§ **WHAT YOU HAVE TO DO**: After reading the listing below, copy it out exactly.

§ **SOURCE MATERIAL**:
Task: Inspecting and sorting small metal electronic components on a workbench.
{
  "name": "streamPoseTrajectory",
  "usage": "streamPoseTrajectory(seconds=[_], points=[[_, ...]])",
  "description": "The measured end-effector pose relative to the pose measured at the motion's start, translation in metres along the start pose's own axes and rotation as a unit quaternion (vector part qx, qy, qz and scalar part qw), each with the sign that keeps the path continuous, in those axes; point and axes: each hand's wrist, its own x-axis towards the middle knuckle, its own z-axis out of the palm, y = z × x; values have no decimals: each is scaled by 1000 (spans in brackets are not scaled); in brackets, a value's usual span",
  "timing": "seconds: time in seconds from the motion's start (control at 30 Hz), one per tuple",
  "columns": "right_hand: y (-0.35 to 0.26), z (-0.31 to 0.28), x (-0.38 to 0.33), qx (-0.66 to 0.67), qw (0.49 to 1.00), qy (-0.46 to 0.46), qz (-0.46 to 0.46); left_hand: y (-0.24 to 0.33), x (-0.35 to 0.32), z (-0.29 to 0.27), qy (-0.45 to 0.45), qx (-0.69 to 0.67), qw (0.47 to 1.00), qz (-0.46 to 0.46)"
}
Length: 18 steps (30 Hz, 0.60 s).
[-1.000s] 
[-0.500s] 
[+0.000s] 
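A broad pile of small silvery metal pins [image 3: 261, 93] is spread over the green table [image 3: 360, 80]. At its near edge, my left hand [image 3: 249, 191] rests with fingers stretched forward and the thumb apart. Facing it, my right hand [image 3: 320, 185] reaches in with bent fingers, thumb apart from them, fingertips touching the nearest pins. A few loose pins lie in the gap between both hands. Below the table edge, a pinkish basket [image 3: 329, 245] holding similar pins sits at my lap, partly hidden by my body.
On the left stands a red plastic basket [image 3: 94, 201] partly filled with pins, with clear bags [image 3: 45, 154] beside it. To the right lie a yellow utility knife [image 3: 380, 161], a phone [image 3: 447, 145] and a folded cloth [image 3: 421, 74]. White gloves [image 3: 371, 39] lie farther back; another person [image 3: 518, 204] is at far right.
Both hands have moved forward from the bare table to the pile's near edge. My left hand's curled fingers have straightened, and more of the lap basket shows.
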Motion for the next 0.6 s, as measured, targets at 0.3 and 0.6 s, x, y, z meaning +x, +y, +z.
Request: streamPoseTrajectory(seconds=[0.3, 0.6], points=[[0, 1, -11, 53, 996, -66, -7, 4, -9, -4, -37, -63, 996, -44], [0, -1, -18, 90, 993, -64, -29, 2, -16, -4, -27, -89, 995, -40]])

§ **SOLUTION FOR THIS TASK**:
Task: Inspecting and sorting small metal electronic components on a workbench.
{
  "name": "streamPoseTrajectory",
  "usage": "streamPoseTrajectory(seconds=[_], points=[[_, ...]])",
  "description": "The measured end-effector pose relative to the pose measured at the motion's start, translation in metres along the start pose's own axes and rotation as a unit quaternion (vector part qx, qy, qz and scalar part qw), each with the sign that keeps the path continuous, in those axes; point and axes: each hand's wrist, its own x-axis towards the middle knuckle, its own z-axis out of the palm, y = z × x; values have no decimals: each is scaled by 1000 (spans in brackets are not scaled); in brackets, a value's usual span",
  "timing": "seconds: time in seconds from the motion's start (control at 30 Hz), one per tuple",
  "columns": "right_hand: y (-0.35 to 0.26), z (-0.31 to 0.28), x (-0.38 to 0.33), qx (-0.66 to 0.67), qw (0.49 to 1.00), qy (-0.46 to 0.46), qz (-0.46 to 0.46); left_hand: y (-0.24 to 0.33), x (-0.35 to 0.32), z (-0.29 to 0.27), qy (-0.45 to 0.45), qx (-0.69 to 0.67), qw (0.47 to 1.00), qz (-0.46 to 0.46)"
}
Length: 18 steps (30 Hz, 0.60 s).
[-1.000s] 
[-0.500s] 
[+0.000s] 
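A broad pile of small silvery metal pins [image 3: 261, 93] is spread over the green table [image 3: 360, 80]. At its near edge, my left hand [image 3: 249, 191] rests with fingers stretched forward and the thumb apart. Facing it, my right hand [image 3: 320, 185] reaches in with bent fingers, thumb apart from them, fingertips touching the nearest pins. A few loose pins lie in the gap between both hands. Below the table edge, a pinkish basket [image 3: 329, 245] holding similar pins sits at my lap, partly hidden by my body.
On the left stands a red plastic basket [image 3: 94, 201] partly filled with pins, with clear bags [image 3: 45, 154] beside it. To the right lie a yellow utility knife [image 3: 380, 161], a phone [image 3: 447, 145] and a folded cloth [image 3: 421, 74]. White gloves [image 3: 371, 39] lie farther back; another person [image 3: 518, 204] is at far right.
Both hands have moved forward from the bare table to the pile's near edge. My left hand's curled fingers have straightened, and more of the lap basket shows.
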Motion for the next 0.6 s, as measured, targets at 0.3 and 0.6 s, x, y, z meaning +x, +y, +z.
Request: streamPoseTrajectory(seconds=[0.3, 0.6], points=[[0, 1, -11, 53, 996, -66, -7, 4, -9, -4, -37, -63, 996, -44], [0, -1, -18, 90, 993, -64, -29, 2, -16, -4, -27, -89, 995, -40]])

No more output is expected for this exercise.